> [Activity] Without the pictures, write the listing out again exactly as it appears.
(Data below Opens)
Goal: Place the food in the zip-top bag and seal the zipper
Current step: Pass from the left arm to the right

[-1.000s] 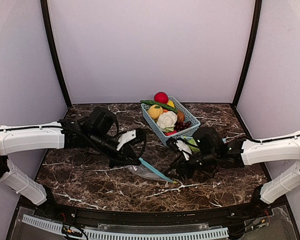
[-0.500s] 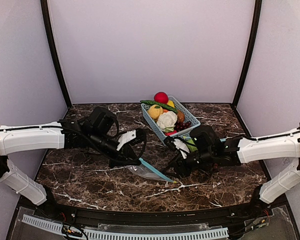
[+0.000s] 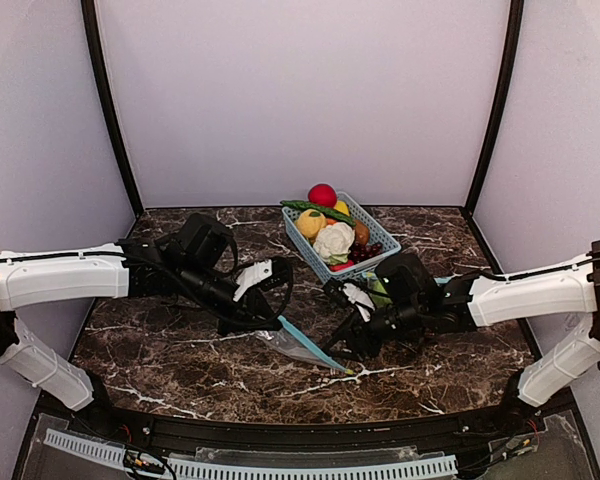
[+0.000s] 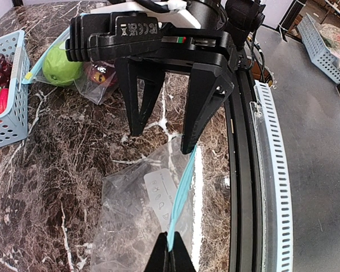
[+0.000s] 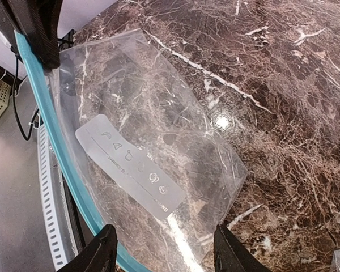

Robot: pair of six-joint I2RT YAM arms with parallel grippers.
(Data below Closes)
> [Task solution]
Goal: Place the food in the zip-top bag and seal the zipper
Current step: Pass from the left arm to the right

[-1.000s] 
[-0.500s] 
[+0.000s] 
[+0.000s] 
[+0.000s] 

Robot: pair of six-joint I2RT YAM arms with parallel grippers.

There is no more to this exercise.